EXERCISE REQUIREMENTS: Work out how many lines in the entries below include the word "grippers", and give only that figure.

DATASET EXCERPTS:

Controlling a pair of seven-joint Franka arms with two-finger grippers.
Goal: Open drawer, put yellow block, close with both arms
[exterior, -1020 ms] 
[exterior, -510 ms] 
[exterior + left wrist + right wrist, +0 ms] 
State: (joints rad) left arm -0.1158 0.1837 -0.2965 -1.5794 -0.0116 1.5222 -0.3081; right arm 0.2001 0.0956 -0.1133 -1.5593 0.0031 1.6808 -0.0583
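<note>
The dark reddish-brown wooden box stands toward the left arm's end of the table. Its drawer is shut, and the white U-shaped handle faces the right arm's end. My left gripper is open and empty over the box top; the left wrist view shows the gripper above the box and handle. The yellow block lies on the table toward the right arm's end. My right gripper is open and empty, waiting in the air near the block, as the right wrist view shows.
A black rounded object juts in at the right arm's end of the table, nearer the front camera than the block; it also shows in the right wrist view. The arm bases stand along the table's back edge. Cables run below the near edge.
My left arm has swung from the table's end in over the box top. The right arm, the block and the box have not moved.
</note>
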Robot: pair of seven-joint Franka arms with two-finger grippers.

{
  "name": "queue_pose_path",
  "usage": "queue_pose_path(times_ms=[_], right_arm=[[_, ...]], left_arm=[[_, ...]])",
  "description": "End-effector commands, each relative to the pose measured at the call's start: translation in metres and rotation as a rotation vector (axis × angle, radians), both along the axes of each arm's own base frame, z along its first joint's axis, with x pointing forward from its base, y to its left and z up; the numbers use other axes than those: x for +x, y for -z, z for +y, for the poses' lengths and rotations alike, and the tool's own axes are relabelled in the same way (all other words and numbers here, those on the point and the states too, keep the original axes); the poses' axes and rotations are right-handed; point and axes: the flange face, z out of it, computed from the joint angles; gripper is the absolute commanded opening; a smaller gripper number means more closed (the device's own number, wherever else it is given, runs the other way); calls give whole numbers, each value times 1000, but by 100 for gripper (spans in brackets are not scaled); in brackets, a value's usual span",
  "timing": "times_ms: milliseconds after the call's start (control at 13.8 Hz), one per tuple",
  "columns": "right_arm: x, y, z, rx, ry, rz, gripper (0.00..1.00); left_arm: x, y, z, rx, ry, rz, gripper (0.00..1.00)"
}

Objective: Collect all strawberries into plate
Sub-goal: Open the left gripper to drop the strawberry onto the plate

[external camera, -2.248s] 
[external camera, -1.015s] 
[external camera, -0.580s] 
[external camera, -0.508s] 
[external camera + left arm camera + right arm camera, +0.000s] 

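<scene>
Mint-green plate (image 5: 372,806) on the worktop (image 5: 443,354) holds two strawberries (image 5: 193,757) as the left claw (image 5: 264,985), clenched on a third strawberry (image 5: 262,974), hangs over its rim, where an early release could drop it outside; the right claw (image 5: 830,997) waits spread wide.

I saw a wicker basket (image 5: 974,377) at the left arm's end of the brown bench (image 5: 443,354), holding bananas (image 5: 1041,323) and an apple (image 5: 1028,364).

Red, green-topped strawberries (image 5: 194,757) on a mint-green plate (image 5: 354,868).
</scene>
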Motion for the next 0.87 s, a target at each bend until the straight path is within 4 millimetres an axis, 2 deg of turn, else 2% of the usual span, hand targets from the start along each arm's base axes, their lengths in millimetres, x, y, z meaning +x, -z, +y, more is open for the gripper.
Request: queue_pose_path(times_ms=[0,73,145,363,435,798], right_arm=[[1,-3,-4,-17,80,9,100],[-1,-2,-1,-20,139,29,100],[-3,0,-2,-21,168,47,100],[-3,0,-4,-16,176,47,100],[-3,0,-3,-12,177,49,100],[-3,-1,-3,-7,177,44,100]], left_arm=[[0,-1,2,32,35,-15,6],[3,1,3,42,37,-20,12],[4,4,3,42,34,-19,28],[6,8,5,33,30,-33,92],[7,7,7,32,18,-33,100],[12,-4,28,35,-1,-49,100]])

WORKED SOLUTION: 2